When the line containing "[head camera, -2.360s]" is found in the data below, copy it and each line after it through the line containing "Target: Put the", exactly and with no others.

--- Supplied data ---

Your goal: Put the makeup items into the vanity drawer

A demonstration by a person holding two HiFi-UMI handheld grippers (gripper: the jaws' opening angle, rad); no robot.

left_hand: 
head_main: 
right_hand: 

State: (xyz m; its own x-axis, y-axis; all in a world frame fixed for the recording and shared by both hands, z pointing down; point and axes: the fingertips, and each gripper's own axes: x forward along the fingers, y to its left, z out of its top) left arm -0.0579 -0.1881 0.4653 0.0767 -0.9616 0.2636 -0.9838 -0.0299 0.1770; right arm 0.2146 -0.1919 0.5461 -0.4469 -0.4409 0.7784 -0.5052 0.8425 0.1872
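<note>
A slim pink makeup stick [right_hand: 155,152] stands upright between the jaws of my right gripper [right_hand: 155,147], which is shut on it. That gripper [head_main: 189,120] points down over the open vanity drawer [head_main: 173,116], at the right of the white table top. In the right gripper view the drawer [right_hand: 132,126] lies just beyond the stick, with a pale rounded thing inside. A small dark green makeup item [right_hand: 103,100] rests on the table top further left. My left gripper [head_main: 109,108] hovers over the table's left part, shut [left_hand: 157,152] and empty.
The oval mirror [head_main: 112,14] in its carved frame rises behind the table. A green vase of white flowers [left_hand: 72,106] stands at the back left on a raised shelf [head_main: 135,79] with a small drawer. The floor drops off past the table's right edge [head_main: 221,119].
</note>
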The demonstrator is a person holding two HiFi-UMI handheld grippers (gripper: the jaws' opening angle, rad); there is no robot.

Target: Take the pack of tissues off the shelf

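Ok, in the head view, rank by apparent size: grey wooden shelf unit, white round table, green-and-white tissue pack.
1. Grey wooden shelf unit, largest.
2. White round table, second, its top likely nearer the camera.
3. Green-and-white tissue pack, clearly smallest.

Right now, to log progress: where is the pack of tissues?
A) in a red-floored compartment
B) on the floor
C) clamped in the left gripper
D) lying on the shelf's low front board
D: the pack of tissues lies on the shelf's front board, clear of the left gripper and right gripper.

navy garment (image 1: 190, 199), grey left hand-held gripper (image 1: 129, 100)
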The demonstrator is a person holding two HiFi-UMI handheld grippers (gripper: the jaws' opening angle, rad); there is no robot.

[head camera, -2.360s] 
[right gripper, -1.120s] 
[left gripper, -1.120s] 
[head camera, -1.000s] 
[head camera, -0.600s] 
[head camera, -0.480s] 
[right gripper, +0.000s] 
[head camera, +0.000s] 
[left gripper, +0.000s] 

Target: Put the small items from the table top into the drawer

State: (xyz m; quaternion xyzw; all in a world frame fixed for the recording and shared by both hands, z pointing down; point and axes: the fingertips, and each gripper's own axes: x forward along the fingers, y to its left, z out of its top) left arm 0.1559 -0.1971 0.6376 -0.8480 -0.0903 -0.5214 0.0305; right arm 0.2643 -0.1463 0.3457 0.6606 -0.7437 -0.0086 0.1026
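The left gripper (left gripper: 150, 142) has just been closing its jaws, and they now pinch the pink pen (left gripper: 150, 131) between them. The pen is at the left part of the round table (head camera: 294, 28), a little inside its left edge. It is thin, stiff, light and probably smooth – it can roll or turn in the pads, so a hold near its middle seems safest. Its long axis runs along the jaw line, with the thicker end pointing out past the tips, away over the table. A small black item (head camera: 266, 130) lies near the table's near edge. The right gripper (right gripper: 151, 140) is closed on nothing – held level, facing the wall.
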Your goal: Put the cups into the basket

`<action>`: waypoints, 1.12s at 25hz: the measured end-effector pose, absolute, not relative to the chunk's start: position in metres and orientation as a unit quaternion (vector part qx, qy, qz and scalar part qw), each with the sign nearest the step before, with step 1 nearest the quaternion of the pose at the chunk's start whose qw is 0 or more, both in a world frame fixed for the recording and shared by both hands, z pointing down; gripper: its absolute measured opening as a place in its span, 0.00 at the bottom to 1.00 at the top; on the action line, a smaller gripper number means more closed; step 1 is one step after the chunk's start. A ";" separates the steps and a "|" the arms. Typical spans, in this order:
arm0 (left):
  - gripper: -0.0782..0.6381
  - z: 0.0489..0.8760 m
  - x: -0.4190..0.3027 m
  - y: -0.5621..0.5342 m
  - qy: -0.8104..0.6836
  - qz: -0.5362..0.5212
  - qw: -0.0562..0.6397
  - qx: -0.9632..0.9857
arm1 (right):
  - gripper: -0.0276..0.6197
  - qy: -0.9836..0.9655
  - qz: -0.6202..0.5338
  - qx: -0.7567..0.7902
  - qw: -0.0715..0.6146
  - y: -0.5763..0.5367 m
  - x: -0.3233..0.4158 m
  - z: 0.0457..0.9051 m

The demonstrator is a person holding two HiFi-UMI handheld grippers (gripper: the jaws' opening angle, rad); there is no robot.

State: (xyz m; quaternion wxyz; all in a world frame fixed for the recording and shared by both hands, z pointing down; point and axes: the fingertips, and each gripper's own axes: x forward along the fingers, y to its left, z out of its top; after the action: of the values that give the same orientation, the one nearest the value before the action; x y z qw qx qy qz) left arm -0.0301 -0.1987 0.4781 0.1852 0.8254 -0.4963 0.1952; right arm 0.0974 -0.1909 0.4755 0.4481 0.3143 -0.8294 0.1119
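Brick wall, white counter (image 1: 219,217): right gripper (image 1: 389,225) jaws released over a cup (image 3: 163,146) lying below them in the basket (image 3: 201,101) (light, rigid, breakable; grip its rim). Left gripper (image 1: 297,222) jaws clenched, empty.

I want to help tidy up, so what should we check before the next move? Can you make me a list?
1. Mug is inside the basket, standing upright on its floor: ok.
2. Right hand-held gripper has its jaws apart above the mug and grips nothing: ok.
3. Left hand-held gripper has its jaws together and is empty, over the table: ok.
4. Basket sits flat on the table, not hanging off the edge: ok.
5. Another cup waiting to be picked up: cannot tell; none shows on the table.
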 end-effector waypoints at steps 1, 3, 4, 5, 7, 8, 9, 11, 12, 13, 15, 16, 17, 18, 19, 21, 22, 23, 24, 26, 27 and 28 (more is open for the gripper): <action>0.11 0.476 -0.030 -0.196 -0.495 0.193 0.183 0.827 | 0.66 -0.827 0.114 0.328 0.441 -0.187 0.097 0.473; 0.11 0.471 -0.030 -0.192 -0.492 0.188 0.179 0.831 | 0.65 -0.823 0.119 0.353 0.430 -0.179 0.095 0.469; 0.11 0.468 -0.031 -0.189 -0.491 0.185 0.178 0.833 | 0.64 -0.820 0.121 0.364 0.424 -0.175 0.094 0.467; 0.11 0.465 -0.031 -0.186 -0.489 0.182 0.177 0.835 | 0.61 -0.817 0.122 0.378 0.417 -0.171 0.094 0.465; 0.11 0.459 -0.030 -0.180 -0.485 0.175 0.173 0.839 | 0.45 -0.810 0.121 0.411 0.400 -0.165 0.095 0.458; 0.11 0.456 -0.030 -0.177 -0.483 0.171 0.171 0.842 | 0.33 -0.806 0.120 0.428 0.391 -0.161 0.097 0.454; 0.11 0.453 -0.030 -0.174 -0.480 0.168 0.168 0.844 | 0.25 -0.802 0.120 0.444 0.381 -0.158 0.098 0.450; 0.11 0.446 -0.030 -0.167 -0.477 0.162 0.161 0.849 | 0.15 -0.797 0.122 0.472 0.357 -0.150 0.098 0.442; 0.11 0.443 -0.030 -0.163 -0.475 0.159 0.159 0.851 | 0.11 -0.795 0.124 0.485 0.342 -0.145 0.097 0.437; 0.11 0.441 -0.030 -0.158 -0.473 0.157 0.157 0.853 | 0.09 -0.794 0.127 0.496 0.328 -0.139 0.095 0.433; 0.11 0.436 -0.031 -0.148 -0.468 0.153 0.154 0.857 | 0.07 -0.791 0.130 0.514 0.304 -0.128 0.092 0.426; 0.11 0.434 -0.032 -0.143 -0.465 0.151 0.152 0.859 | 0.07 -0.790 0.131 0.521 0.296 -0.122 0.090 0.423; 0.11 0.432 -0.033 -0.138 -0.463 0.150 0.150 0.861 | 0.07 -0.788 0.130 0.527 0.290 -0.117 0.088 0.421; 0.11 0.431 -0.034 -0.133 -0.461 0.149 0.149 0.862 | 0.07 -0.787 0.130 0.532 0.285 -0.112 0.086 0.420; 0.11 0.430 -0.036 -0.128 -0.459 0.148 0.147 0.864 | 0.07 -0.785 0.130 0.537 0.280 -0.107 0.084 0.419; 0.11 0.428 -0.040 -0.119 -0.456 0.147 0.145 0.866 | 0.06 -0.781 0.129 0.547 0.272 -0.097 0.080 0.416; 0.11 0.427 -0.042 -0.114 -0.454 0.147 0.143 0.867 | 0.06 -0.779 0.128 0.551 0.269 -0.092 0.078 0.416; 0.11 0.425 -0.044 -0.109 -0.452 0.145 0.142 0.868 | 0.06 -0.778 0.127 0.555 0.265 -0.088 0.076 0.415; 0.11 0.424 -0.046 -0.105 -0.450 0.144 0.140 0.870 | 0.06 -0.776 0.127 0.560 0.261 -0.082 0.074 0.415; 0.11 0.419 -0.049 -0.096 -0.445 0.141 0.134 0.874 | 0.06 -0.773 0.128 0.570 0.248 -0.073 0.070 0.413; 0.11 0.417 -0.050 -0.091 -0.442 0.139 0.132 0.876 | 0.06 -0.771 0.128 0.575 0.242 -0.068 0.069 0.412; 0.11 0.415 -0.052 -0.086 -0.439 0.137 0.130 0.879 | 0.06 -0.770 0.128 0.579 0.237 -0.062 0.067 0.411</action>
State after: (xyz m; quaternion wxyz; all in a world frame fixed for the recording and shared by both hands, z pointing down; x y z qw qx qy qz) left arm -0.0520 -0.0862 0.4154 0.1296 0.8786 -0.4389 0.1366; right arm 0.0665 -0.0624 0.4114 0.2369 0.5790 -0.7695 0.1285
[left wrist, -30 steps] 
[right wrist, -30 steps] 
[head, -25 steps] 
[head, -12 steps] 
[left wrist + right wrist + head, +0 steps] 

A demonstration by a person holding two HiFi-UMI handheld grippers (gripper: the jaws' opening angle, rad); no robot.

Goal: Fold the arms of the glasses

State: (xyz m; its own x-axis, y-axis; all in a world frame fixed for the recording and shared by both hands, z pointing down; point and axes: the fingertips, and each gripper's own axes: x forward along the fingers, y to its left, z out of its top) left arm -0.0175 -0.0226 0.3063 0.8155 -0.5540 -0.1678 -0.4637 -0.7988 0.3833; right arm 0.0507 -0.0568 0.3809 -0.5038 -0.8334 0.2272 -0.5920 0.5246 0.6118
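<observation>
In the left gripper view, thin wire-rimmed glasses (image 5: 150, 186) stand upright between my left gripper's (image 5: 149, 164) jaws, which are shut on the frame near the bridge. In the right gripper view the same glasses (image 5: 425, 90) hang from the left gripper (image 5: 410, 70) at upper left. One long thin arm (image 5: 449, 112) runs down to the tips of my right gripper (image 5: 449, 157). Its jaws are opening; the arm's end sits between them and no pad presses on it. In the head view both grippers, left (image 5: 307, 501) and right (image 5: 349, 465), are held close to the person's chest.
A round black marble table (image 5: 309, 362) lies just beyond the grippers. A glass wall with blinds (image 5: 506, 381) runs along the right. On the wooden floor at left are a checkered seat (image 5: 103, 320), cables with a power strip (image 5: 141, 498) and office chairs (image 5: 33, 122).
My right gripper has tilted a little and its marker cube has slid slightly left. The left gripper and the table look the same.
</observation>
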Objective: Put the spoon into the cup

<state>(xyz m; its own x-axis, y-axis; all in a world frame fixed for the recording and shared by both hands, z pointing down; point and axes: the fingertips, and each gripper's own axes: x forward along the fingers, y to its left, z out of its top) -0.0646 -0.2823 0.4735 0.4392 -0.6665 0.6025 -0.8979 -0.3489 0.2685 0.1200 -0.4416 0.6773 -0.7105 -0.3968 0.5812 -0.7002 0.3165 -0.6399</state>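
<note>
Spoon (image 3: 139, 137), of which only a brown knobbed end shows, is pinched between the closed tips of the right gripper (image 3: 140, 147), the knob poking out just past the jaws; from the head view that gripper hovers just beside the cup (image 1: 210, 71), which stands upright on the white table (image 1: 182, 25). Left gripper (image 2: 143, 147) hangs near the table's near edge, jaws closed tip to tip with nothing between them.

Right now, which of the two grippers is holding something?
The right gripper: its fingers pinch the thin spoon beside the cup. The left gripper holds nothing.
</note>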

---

### Answer for this exercise
[head camera, -2.360s] 
[right gripper, -1.120s] 
[left gripper, -1.120s] 
[head camera, -1.000s] 
[head camera, -0.600s] 
[head camera, -0.480s] 
[right gripper, +0.000s] 
[head camera, +0.000s] 
[left gripper, +0.000s] 

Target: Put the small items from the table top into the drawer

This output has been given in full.